_WHAT IS REQUIRED_.
Please reproduce all the data exactly as written and omit the pictures.

_INFORMATION PROVIDED_.
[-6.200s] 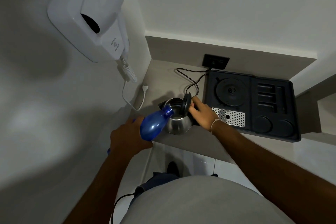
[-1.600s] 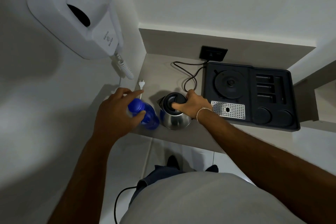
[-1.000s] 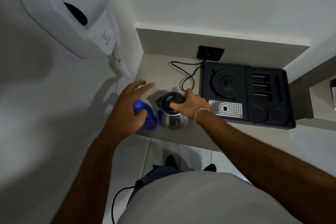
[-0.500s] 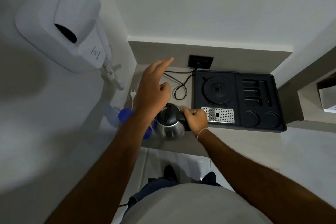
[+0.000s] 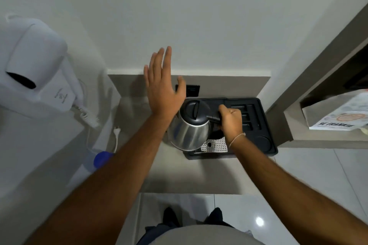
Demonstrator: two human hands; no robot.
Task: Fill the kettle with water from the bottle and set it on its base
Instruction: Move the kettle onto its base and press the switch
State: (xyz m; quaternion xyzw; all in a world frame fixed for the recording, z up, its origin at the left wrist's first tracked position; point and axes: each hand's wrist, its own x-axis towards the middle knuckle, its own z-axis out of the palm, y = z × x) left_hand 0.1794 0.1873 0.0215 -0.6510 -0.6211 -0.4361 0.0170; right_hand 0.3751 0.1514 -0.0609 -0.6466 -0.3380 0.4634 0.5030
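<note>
Gripping the kettle (image 5: pixel 190 125) handle, right hand (image 5: pixel 231 120) over tray (image 5: pixel 266 125).

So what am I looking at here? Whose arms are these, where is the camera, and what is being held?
There is no machine here: these are a person's two bare arms, filmed by one wide-angle camera worn on their head, looking down at a small corner counter. The right hand grips the black handle of a steel electric kettle, lid closed, carrying it tilted over a black tray. Whether it touches the tray I cannot tell. The left hand is open and empty, raised in front of the wall. At the counter's left edge stands a blue-capped water bottle, with a loose white plug behind it. A white wall-mounted hair dryer hangs at far left.
</note>
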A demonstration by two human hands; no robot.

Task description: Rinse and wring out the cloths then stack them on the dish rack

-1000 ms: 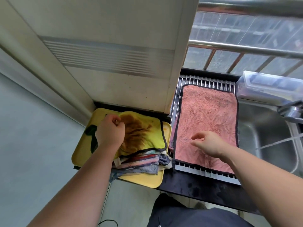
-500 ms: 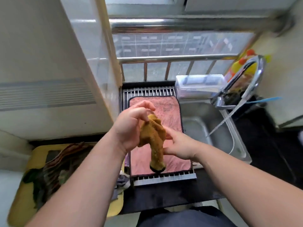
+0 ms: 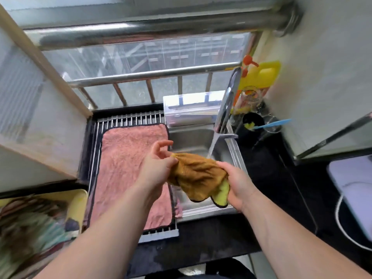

_RESPONSE TO THIS TASK_.
[-6.200s] 
[-1.600s] 
[-1.000s] 
[-0.500s] 
[+0.000s] 
Demonstrator: two human hands; no robot.
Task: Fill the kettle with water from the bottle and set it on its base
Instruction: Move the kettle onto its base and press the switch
State: (xyz m; quaternion xyzw; all in a world frame fixed for the recording, z up, its origin at the left wrist's first tracked position; point and axes: each hand's wrist, its own x-axis towards the middle knuckle, its own z-axis out of the palm, y = z × x) left_hand 0.1794 0.1873 0.0215 -0.6510 -0.6211 -0.4361 0.0170; right_hand 0.3751 0.1514 -0.0609 -0.6466 -0.3380 0.4634 0.5030
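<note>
Gripping the kettle (image 5: pixel 190 125) handle, right hand (image 5: pixel 231 120) over tray (image 5: pixel 266 125).

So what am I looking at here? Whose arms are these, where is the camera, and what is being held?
There is no machine here: these are a person's two bare arms, filmed by one wide-angle camera worn on their head, looking down at a small corner counter. The right hand grips the black handle of a steel electric kettle, lid closed, carrying it tilted over a black tray. Whether it touches the tray I cannot tell. The left hand is open and empty, raised in front of the wall. At the counter's left edge stands a blue-capped water bottle, with a loose white plug behind it. A white wall-mounted hair dryer hangs at far left.
</note>
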A demonstration by two human hands; no robot.

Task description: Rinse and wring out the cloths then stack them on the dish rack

-1000 ms: 
-500 ms: 
+0 ms: 

There is nothing else to the answer.